#### Problem to solve:
Lines to restate from the data below: from the one containing "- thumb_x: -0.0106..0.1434" to the one containing "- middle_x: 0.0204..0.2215", both included. Give them again exactly, and only them.

(Saved entries)
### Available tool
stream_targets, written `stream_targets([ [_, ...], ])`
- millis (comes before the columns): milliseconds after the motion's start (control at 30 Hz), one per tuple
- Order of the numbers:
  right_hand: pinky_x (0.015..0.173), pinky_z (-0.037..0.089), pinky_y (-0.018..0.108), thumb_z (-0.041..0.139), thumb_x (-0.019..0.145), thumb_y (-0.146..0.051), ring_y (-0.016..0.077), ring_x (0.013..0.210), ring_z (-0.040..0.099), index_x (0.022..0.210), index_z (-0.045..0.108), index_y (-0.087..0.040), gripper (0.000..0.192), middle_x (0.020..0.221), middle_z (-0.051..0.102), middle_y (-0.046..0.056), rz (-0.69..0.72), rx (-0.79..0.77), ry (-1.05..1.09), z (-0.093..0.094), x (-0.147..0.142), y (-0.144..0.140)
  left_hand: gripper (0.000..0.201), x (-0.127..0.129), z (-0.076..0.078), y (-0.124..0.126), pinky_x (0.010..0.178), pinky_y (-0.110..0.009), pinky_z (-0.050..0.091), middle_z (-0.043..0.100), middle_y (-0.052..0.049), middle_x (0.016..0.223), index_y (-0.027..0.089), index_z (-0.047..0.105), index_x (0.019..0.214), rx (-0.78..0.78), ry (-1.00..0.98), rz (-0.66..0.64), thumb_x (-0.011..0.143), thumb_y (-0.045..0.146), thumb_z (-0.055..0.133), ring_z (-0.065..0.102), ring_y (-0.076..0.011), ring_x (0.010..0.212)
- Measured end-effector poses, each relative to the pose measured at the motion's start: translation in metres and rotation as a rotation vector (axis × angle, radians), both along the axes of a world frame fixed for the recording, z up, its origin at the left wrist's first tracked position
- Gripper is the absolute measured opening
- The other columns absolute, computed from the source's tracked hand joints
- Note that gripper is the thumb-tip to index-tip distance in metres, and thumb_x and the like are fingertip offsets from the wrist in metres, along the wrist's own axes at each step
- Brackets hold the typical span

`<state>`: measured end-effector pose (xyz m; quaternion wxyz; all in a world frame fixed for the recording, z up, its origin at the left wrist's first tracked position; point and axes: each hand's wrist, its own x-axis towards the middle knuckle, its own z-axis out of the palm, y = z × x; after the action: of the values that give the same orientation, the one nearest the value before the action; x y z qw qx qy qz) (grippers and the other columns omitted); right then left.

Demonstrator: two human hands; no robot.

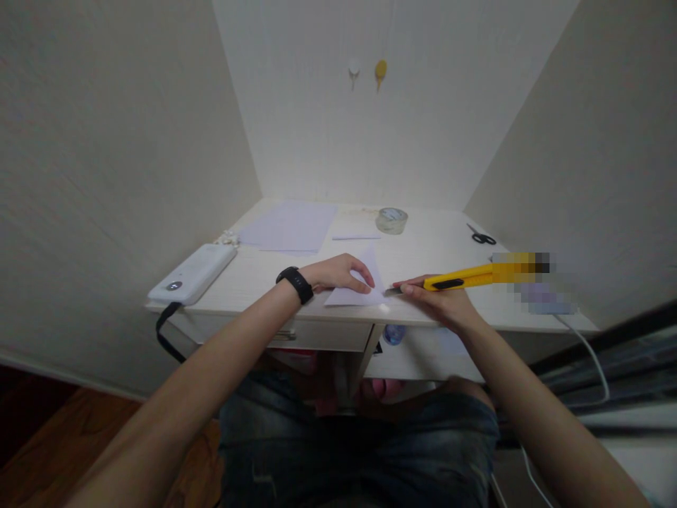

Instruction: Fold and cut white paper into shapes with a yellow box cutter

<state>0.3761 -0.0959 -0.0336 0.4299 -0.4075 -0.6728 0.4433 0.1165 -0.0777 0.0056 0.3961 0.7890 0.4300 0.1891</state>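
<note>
1. A folded, triangular piece of pale lilac paper point(360, 286) is seen lying flat near the front edge of the white wooden table point(254, 282), with its point directed away from the person.
2. The paper is pressed down by the left hand point(341, 274), whose fingers are spread flat over its left half; nothing is grasped by this hand, and a black band is worn on its wrist.
3. A yellow plastic utility knife point(465, 277) is gripped by the right hand point(441, 300), which is closed around the front of the handle just right of the paper.
4. The long axis of the knife runs roughly left to right, rising slightly away from the paper; the blade tip is brought to the paper's lower right corner, though actual contact cannot be told.
5. The paper is thus flanked by both hands, the left lying on it and the right just beside it.
6. Behind the paper, well apart, a stack of flat lilac sheets point(288, 226), a small loose paper strip point(355, 237) and a roll of clear tape point(392, 220) are found.
7. Black-handled scissors point(481, 236) lie far to the right behind the paper, and a white rectangular power bank point(193, 274) rests far to its left at the table's corner.
8. Nothing is seen standing between the blade and the paper's edge.
</note>
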Motion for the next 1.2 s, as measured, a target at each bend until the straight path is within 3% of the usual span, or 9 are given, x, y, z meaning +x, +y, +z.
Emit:
stream_targets([
  [200,0.084,0.055,0.041,0.078,0.070,-0.048,0.0263,0.088,0.070,0.087,0.079,-0.022,0.031,0.092,0.077,0.007,-0.010,0.045,-0.102,0.0061,-0.0028,-0.0039,0.028,0.0010,0.0012,-0.0006,0.083,-0.032,0.042,0.072,-0.005,0.088,0.017,0.076,0.089,-0.005,-0.025,-0.003,0.067,0.034,0.078,0.061,-0.0196,0.085],
  [467,0.080,0.056,0.040,0.079,0.069,-0.047,0.0255,0.085,0.069,0.085,0.080,-0.022,0.030,0.090,0.077,0.007,-0.002,0.052,-0.075,0.0058,-0.0041,-0.0053,0.025,0.0001,0.0003,0.0000,0.082,-0.031,0.042,0.073,-0.004,0.087,0.018,0.077,0.089,0.008,-0.031,-0.007,0.068,0.032,0.077,0.062,-0.0193,0.085],
  [800,0.076,0.055,0.038,0.076,0.072,-0.048,0.0232,0.080,0.068,0.085,0.079,-0.022,0.029,0.085,0.077,0.005,-0.010,0.060,-0.127,0.0071,-0.0056,-0.0058,0.023,0.0023,0.0006,-0.0025,0.083,-0.032,0.043,0.075,-0.008,0.089,0.015,0.077,0.087,0.004,-0.046,0.031,0.070,0.031,0.075,0.063,-0.0198,0.084],
  [1000,0.077,0.056,0.038,0.078,0.070,-0.047,0.0234,0.080,0.068,0.082,0.079,-0.023,0.027,0.084,0.077,0.005,-0.047,0.073,-0.131,0.0065,-0.0064,-0.0068,0.027,0.0022,-0.0030,-0.0079,0.073,-0.031,0.045,0.074,-0.010,0.087,0.013,0.077,0.089,-0.065,-0.058,0.110,0.073,0.034,0.072,0.062,-0.0182,0.075],
  [1200,0.080,0.055,0.039,0.079,0.069,-0.047,0.0237,0.082,0.068,0.085,0.079,-0.023,0.029,0.088,0.077,0.005,-0.004,0.047,-0.106,0.0010,-0.0019,-0.0033,0.026,0.0024,0.0000,-0.0069,0.075,-0.030,0.045,0.075,-0.010,0.089,0.013,0.077,0.088,-0.074,-0.078,0.066,0.071,0.033,0.074,0.063,-0.0187,0.080],
])
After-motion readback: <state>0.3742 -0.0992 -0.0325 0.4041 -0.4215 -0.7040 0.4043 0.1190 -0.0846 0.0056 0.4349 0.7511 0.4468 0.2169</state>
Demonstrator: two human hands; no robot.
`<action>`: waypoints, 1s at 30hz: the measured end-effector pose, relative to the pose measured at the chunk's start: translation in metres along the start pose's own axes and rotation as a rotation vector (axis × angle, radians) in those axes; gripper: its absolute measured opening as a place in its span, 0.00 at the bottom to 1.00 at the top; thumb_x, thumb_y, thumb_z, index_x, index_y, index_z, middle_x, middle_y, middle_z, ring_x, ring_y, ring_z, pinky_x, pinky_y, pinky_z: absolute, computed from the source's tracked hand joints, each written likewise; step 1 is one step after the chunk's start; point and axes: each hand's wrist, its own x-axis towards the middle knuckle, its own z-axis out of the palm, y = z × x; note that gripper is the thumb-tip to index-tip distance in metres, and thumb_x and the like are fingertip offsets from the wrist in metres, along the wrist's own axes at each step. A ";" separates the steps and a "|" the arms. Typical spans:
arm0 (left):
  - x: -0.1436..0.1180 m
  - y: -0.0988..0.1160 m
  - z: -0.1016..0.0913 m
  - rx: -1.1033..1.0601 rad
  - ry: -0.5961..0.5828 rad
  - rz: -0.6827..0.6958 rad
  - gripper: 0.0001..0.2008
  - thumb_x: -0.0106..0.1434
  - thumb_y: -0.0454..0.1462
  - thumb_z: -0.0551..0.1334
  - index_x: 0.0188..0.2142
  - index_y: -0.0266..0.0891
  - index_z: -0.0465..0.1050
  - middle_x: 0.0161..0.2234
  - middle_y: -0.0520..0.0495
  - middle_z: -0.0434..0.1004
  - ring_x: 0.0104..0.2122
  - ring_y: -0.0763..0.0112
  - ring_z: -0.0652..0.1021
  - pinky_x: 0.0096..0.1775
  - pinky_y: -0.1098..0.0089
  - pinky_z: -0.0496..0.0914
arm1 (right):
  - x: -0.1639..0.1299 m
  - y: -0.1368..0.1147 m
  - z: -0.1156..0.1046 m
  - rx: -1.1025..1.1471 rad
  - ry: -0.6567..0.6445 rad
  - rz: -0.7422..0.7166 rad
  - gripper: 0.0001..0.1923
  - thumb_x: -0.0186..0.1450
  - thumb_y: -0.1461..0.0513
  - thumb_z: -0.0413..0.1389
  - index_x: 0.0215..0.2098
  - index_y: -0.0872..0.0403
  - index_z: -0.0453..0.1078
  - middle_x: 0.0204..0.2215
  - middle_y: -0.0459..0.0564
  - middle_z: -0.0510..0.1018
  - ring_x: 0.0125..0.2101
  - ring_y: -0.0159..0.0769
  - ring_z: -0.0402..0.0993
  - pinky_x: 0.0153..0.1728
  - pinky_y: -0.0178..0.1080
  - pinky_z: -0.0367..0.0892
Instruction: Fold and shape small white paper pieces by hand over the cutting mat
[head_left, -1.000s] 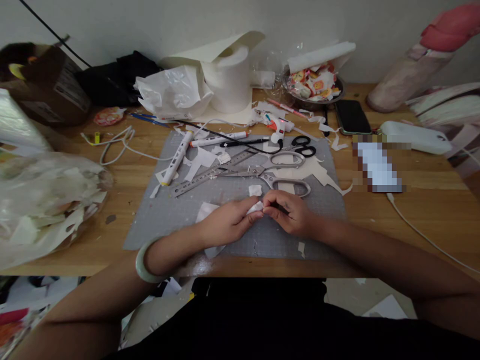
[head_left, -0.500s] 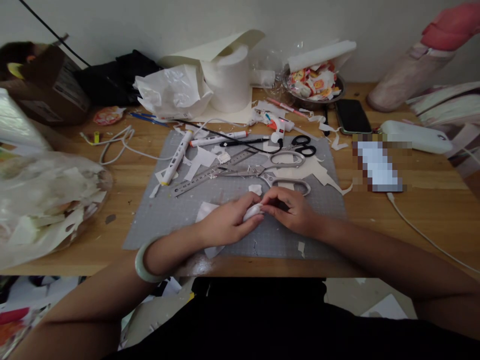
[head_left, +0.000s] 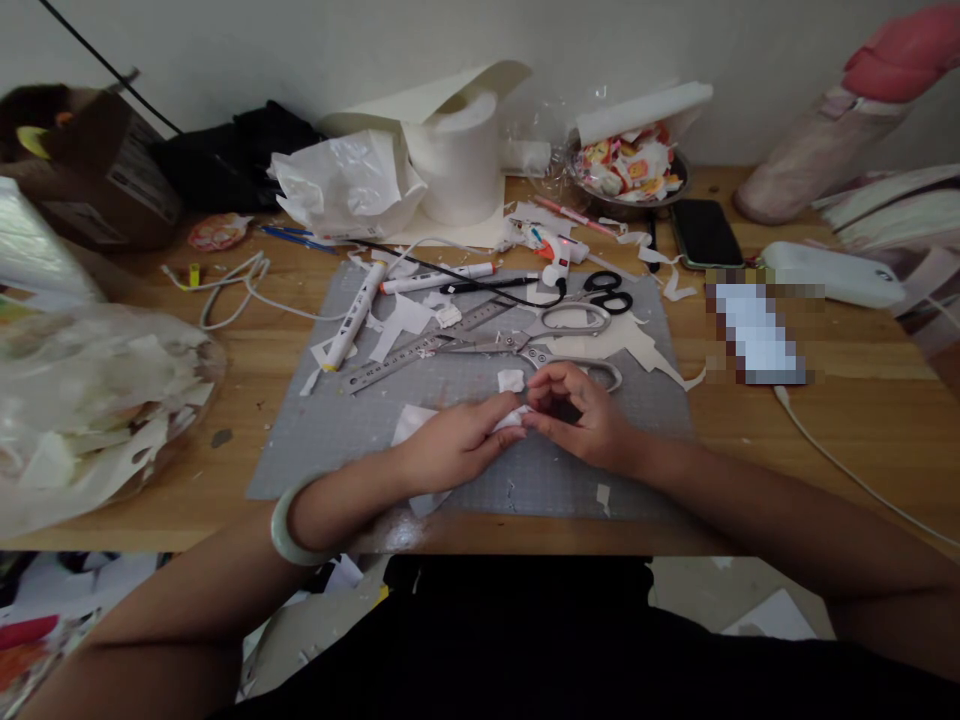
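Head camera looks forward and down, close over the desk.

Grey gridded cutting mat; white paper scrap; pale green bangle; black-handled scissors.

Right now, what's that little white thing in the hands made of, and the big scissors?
The small white piece pinched between the left hand and right hand looks like matte paper, creased and thin. The big scissors look like bare metal, silvery and shiny all over.
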 end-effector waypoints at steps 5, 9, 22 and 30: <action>0.001 0.002 -0.001 -0.020 0.017 0.013 0.08 0.65 0.41 0.50 0.37 0.40 0.63 0.30 0.50 0.70 0.29 0.69 0.72 0.32 0.71 0.65 | 0.003 0.000 -0.003 -0.110 -0.064 -0.104 0.05 0.63 0.60 0.54 0.35 0.54 0.66 0.24 0.43 0.69 0.24 0.26 0.63 0.25 0.31 0.61; 0.001 0.004 -0.001 -0.015 0.034 -0.028 0.08 0.65 0.41 0.50 0.34 0.39 0.61 0.27 0.52 0.67 0.27 0.70 0.70 0.30 0.71 0.63 | 0.004 -0.001 -0.004 -0.157 -0.035 -0.168 0.06 0.64 0.60 0.54 0.31 0.54 0.67 0.24 0.43 0.69 0.24 0.26 0.63 0.26 0.31 0.60; 0.002 0.002 -0.003 -0.082 -0.008 0.014 0.10 0.66 0.38 0.51 0.40 0.37 0.67 0.34 0.49 0.74 0.34 0.70 0.73 0.37 0.71 0.66 | 0.005 0.006 -0.004 -0.151 -0.076 -0.256 0.03 0.64 0.64 0.53 0.37 0.53 0.68 0.30 0.46 0.73 0.30 0.29 0.67 0.31 0.33 0.62; 0.002 -0.001 -0.006 -0.086 -0.097 0.110 0.11 0.66 0.39 0.52 0.33 0.36 0.68 0.28 0.51 0.72 0.28 0.73 0.71 0.33 0.74 0.64 | 0.005 -0.001 -0.002 -0.068 -0.254 -0.147 0.07 0.63 0.66 0.50 0.27 0.55 0.60 0.24 0.43 0.63 0.26 0.28 0.58 0.29 0.33 0.57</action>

#### Solution below:
  - thumb_x: -0.0106..0.1434
  - thumb_y: -0.0454..0.1462
  - thumb_z: -0.0551..0.1334
  - index_x: 0.0188..0.2142
  - index_y: -0.0266..0.0891
  - index_z: -0.0465..0.1050
  - middle_x: 0.0161..0.2234
  - middle_y: -0.0520..0.0495
  - middle_z: -0.0434..0.1004
  - ring_x: 0.0104..0.2122
  - ring_y: -0.0763..0.0112
  - ring_z: -0.0652..0.1021
  - pinky_x: 0.0096..0.1775
  - pinky_y: -0.1098..0.0089
  - pinky_z: -0.0496..0.0914
arm1 (right):
  - x: -0.1639..0.1299 m
  - y: -0.1368..0.1147 m
  - z: -0.1156..0.1046 m
  - rx: -1.1025..1.1471 rad
  - ry: -0.6567..0.6445 rad
  - rz: -0.7422..0.7166 rad
  - gripper: 0.0001..0.1923
  - thumb_x: -0.0186..0.1450
  - thumb_y: -0.1461..0.0513
  - thumb_z: -0.0413..0.1389
  - index_x: 0.0215..0.2098
  - index_y: -0.0872..0.0403
  - index_z: -0.0453..0.1078
  - middle_x: 0.0204..0.2215

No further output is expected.